- What you should do -
Pictures are not part of the copy; retype all the records below exactly.

Segment Start: Given data

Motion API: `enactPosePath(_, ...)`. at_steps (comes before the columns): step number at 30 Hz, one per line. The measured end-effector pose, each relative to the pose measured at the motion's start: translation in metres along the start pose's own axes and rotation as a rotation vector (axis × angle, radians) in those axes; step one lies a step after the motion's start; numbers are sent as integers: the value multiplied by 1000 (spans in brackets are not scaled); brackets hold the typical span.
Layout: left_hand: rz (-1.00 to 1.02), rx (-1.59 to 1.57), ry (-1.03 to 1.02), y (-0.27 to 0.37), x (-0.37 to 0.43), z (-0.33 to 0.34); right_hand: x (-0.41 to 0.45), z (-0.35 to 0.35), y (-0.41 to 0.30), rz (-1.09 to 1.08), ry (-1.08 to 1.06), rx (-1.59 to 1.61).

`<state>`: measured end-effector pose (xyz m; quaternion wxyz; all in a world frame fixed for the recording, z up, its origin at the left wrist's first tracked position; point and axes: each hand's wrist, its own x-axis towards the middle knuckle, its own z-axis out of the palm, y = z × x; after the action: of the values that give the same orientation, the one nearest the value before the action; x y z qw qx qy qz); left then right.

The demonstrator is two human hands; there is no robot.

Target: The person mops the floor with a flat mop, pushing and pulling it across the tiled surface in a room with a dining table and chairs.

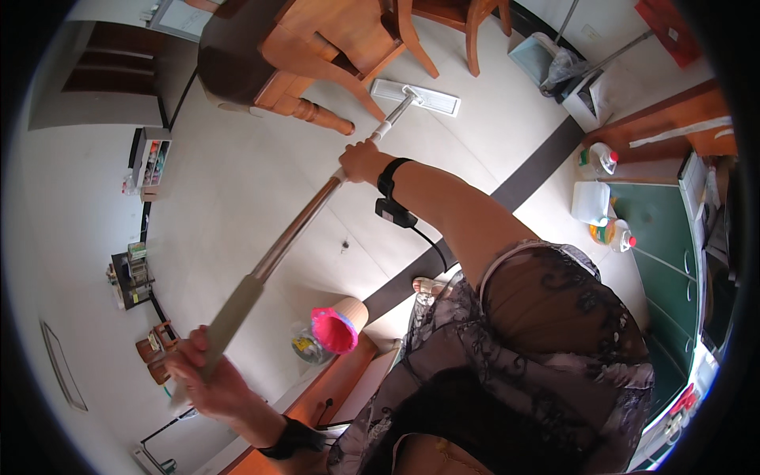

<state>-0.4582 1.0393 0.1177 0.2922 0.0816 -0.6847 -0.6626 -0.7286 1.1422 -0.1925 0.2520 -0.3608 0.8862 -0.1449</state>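
Observation:
A flat mop crosses the view diagonally, its metal pole (303,219) ending in a grey grip sleeve (234,320). Around that sleeve, near its end, my left hand (205,377) is closed and slightly blurred. My right hand (359,160) grasps the pole farther down, towards the head. The flat white mop head (436,100) rests on the light tiled floor (261,172), beside a wooden chair's leg (356,95). A small dark speck of debris (345,244) lies on the tiles below the pole.
A bin with a pink liner (335,329) stands beside a clear plastic container (307,343). Plastic jugs (591,202) stand by green cabinets (659,231) on the right. At the upper right are a dustpan (534,56) and a white box (588,104). A wooden table (237,59) is at the top.

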Motion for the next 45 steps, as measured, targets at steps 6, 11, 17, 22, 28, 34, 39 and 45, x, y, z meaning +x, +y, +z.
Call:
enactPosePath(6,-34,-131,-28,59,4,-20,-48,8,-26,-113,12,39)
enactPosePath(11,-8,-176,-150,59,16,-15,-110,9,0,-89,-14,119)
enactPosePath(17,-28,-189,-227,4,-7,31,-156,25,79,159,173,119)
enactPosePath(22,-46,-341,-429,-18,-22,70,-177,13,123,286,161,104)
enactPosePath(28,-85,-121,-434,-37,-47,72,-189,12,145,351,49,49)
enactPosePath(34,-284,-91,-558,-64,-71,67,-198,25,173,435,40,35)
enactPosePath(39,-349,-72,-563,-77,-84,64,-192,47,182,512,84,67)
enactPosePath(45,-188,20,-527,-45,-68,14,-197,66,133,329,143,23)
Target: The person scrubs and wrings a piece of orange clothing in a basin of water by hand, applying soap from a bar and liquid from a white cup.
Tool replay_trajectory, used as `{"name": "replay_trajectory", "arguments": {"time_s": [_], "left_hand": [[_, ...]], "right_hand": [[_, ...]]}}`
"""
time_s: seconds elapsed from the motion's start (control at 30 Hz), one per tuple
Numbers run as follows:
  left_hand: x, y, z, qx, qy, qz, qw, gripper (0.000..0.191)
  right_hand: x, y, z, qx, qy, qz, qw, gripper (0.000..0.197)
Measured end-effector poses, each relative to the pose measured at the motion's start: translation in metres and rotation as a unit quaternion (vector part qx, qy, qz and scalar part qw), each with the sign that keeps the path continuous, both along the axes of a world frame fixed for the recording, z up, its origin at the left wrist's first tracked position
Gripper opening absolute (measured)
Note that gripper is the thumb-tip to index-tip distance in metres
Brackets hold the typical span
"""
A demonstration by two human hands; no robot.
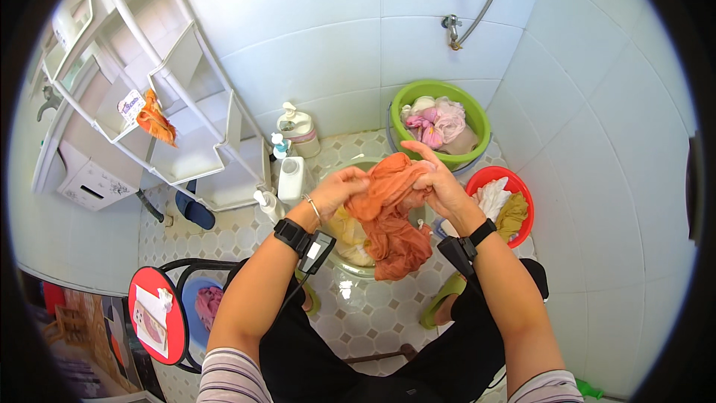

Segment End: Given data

- Solution to this exercise -
Motion API: `enactPosePath(_, ...)`. at_steps (comes before the columns): step number at 30 Hz, one per line. The measured end-effector pose, each relative to the pose measured at the motion's start: translation in metres along the start pose's own axes and rotation as a rotation vector (axis × angle, radians) in those axes; step one lies a step after the motion's start; numbers are sent as integers: the value multiplied by 1000 (spans in brackets are not scaled); brackets hold the typical span.
Layout: left_hand: rz (-1.00 to 1.02), rx (-1.59 to 1.57), ry (-1.03 to 1.02), y (-0.27 to 0.37), x (-0.37 to 0.43), z (-0.33 to 0.34); right_hand: x (-0.41 to 0.45), z (-0.35 to 0.35), y (-0.41 to 0.30), rz (-1.09 to 1.08), ry (-1.08 to 1.06), rx (-1.59 to 1.61).

`<state>`: measured end-effector pose (xyz m; quaternion wxyz; all in a world frame fixed for the recording, z up, its origin at the left wrist's first tracked position; point and axes: each hand's wrist, its own x-axis towards the middle knuckle, its own z-axis out of the palm, y = z × x; after the action: of the values that give the same orientation, the one nearest the value before the action; x y z qw qx qy qz); left then right.

The demonstrator is two human hands; there is no robot.

Target: The person mops the floor with a flat mop, pushing and pulling it across the tiled surface in a room with a dining table and chairs.


<state>-0.4582 1.0393 0.1177 0.2922 0.0816 -0.6847 -0.6626 -0.7286 1.1422 -0.1925 0.2520 -0.3608 0.8862 -0.1449</state>
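Observation:
A flat mop crosses the view diagonally, its metal pole (303,219) ending in a grey grip sleeve (234,320). Around that sleeve, near its end, my left hand (205,377) is closed and slightly blurred. My right hand (359,160) grasps the pole farther down, towards the head. The flat white mop head (436,100) rests on the light tiled floor (261,172), beside a wooden chair's leg (356,95). A small dark speck of debris (345,244) lies on the tiles below the pole.
A bin with a pink liner (335,329) stands beside a clear plastic container (307,343). Plastic jugs (591,202) stand by green cabinets (659,231) on the right. At the upper right are a dustpan (534,56) and a white box (588,104). A wooden table (237,59) is at the top.
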
Motion for the next 45 steps, as measured, targets at steps 6, 11, 17, 22, 28, 34, 39 and 45, x, y, z meaning +x, +y, +z.
Call:
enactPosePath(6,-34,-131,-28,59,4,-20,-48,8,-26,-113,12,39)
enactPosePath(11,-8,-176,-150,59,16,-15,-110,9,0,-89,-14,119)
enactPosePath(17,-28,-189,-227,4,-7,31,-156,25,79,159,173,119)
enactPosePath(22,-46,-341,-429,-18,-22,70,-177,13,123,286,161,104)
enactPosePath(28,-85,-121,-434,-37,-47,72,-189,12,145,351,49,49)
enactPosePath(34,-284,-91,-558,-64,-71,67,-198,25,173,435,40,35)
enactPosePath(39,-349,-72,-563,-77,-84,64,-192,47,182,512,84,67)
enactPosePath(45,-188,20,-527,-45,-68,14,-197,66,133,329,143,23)
Target: The person scrubs and wrings a piece of orange clothing in a basin of water by hand, applying soap from a bar and liquid from a white cup.
Tool replay_trajectory, used as `{"name": "replay_trajectory", "arguments": {"time_s": [_], "left_hand": [[_, ...]], "right_hand": [[_, ...]]}}`
"""
time_s: seconds elapsed from the motion's start (control at 30 Hz), one per tuple
Numbers run as follows:
  left_hand: x, y, z, qx, qy, qz, qw, gripper (0.000..0.191)
  right_hand: x, y, z, qx, qy, qz, qw, gripper (0.000..0.197)
Measured end-effector poses, each relative to the pose measured at the motion's start: translation in metres and rotation as a unit quaternion (vector part qx, qy, qz and scalar part qw), each with the sign that keeps the path continuous, both along the axes of a world frame fixed for the recording, z up, its origin at the left wrist's first tracked position
Gripper opening absolute (measured)
Note that gripper is the thumb-tip to index-tip distance in metres
Brackets hold the typical span
"""
A demonstration by two human hands; no robot.

This exercise requires no further work.